Commercial transactional work, litigation and infrastructure have led the way, with the latter area (including front and back end construction) being particularly strong in Victoria and New South Wales. Property and property development are in demand in Melbourne; Sydney demand for employment lawyers is high, as it is for data security, IT and governance experts.
The proliferation of Royal Commissions in Victoria has also placed great demands (and been very attractive financially) on certain firms as well as the Victorian Government Solicitor’s Office.
The repercussions of the Royal Commission into Misconduct in the Banking, Superannuation and Financial Services Industry have led to a rise in regulatory advice as financial institutions rejig their processes and systems and strive to comply with the inevitable heavier compliance burden. Sale
of wealth businesses by the major banks means attractive M&A work for the larger firms. This work is focused in Melbourne and Sydney.
With Boards more conscious of their liability ‘post Royal Commission’, head office advisory teams are once again in vogue.
Technological change has also helped to drive growth and increased efficiency. Applications impact high volume, document-heavy transactional and litigious projects, with the global firms expanding their alternative legal services divisions to provide 24 hour technological, legal and administrative solutions for clients worldwide.

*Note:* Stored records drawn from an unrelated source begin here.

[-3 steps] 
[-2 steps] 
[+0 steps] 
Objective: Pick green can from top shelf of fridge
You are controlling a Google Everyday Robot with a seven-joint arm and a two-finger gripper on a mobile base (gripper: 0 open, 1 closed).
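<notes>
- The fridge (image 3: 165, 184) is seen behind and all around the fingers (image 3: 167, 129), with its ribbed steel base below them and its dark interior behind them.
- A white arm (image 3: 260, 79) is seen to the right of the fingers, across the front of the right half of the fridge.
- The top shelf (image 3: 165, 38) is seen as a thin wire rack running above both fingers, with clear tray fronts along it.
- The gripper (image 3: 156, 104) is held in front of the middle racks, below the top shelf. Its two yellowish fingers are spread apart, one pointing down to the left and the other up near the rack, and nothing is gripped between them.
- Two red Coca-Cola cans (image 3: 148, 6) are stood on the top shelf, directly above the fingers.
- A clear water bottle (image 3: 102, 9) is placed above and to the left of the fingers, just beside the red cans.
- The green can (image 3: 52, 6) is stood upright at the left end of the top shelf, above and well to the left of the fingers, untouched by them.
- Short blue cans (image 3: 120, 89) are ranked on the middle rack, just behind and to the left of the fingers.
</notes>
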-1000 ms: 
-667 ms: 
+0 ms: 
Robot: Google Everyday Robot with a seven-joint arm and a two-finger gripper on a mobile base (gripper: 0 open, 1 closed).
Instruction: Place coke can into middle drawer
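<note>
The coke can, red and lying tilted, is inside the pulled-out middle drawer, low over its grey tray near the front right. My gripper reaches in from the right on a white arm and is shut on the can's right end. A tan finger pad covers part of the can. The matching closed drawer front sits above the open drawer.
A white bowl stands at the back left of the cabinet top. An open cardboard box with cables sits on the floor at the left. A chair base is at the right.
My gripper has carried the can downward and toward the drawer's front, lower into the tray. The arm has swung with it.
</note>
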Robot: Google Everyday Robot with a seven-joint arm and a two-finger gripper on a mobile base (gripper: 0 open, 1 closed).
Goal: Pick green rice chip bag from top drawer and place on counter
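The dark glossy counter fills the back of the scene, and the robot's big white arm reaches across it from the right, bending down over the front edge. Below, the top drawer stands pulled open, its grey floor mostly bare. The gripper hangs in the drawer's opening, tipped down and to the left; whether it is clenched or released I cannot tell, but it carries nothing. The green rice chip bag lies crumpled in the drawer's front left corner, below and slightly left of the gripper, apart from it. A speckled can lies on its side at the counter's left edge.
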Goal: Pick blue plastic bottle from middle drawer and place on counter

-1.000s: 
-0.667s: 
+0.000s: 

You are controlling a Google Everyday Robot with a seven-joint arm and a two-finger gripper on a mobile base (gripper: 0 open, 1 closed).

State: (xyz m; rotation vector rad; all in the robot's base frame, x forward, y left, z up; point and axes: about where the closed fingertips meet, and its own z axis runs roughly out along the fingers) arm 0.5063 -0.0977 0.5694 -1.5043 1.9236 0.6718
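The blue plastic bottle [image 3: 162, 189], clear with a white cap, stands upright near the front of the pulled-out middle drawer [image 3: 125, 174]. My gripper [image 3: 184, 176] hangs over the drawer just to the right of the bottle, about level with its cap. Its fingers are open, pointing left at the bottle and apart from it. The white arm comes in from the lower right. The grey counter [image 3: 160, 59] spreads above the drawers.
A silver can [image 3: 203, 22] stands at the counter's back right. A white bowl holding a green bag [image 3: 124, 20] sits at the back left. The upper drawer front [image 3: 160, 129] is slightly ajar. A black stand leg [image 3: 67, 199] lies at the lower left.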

The rise and rise of the Big 4 accounting firms continues. These multi-disciplinary, collaborative models appeal to lawyers from traditional law firms, although the more imaginative ‘traditional’ law firms are pushing back, moving into allied professional services: public policy, business consulting and tax advisory. Forensic investigation services, the use of AI and cyber security consulting form part of this expanded service model.
In-house contract services for clients is now an established profit centre of a range of larger firms, resulting in a reduction of secondments to corporate clients, although firms will still send a solicitor on secondment to retain a client.
Some firms use their contracting arm to engage lawyers for their own ranks, without the commitment of a permanent appointment.
The proliferation of Royal Commissions has increased opportunities for lawyers willing to be employed on short term contracts.
Mobility is also on the increase, with lawyers relocating (or being relocated!) to another Australian office of their firm to cover demand or to achieve
a shorter path to partnership where the ‘home’ office is overcrowded at partner level. International secondments within global firms increased this year, as did secondments to ‘friendly’ firms overseas from the large independent domestic firms here.
Movement of lawyers to London has decreased, likely because of the uncertainty of Brexit as well as plenty of opportunities in the domestic market.
Remuneration and benefits: lifestyle counts
So how does this level of activity and success affect the employee lawyer? Despite the immense competition for solicitors of all levels, overall, salaries have not risen markedly, although bonuses for outstanding lawyers still exist.
It is tempting to assume that because law firm revenues have gone up, salaries and bonuses will also increase markedly. However, our research indicates that this is not the case across the board.
There could be many reasons for this: all of the firms are having to invest huge amounts of money in technology (including into potential strategic projects and acquisitions); others are ‘battening down the hatches’ for a much softer 2019/20 than is heralded publicly. While post Royal Commission work continues to lift revenue of certain firms, there is a recognition that this will inevitably taper off.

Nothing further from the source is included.